Technical notes (optional)
- API version: v1.4.0 (stable v1 series; v1 endpoints are backwards compatible within v1). See https://docs.vennio.app.
- Base URLs: Production https://api.vennio.app, Local dev http://localhost:3001 (run: cd api && node server.js). See https://docs.vennio.app.
- Core endpoints: GET /v1/availability/slots and POST /v1/bookings. Paid bookings may return pending_payment and checkout_url and confirm after Stripe Checkout. See https://docs.vennio.app.
- Webhook events: booking.created, booking.cancelled, consent.changed.

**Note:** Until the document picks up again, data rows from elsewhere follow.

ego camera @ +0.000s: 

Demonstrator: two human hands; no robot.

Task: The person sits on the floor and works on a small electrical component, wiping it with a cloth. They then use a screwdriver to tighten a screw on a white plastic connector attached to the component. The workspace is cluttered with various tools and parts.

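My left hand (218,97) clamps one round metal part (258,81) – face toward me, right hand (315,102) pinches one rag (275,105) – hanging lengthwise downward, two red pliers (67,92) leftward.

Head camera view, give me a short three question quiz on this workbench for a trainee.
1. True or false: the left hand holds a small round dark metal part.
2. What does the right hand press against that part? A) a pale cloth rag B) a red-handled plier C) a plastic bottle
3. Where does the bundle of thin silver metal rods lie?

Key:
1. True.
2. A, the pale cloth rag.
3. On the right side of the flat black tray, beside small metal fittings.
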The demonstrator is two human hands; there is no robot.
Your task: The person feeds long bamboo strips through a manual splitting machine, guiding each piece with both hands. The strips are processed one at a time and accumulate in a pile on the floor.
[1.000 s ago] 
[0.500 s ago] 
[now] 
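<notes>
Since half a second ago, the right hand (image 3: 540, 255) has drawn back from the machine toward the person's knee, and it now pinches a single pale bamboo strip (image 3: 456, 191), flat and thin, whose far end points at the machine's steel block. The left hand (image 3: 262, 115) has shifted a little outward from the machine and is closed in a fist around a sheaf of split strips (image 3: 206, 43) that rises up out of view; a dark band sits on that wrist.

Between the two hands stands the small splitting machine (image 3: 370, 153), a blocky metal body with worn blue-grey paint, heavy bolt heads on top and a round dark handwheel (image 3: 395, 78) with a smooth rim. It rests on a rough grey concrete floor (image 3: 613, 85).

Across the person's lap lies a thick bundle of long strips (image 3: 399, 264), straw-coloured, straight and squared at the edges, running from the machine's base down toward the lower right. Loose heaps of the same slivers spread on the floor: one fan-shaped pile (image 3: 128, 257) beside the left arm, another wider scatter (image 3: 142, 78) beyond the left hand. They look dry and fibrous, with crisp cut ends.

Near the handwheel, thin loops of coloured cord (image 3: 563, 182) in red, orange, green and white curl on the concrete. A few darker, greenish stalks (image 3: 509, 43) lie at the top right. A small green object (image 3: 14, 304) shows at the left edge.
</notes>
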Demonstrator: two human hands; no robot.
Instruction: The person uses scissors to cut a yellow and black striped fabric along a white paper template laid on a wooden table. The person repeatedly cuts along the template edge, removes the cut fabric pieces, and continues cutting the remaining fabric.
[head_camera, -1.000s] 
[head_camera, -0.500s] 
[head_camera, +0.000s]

Example TypeScript webhook verifier:
import crypto from 'crypto';
export function verify(payload: string, signature: string, secret: string) {
const h = crypto.createHmac('sha256', secret).update(payload).digest('hex');
return crypto.timingSafeEqual(Buffer.from(h), Buffer.from(signature));
}
Security & reliability notes:
- Implement idempotency for POST /v1/bookings.
- Store consent IDs and replayable webhook events for at least 7 days.
- Monitor latency (target < 2,000 ms) and webhook success rate (target > 95%).
What to do next (production checklist)
Assumptions / Hypotheses
- This guide assumes Vennio exposes structured slot data, supports GET /v1/availability/slots and POST /v1/bookings, and emits booking.created webhooks as described at https://docs.vennio.app (API v1.4.0).
- Timing guidance (60–90 minutes demo, 3–8 hours hardening, 30-second webhook acceptance) are team guidelines to be adjusted to your environment.
- Exact header names for idempotency, webhook signature formats, and replay windows should be validated against the full API reference at https://docs.vennio.app.
Risks / Mitigations
- Risk: webhook delivery outages. Mitigation: implement retries with exponential backoff (up to 5 attempts), store events for replay (retain 7 days), and alert if failure rate > 5% over 5 minutes.
- Risk: payment flow failures. Mitigation: test Stripe in sandbox, reconcile checkout_url flows, and verify Stripe webhook delivery.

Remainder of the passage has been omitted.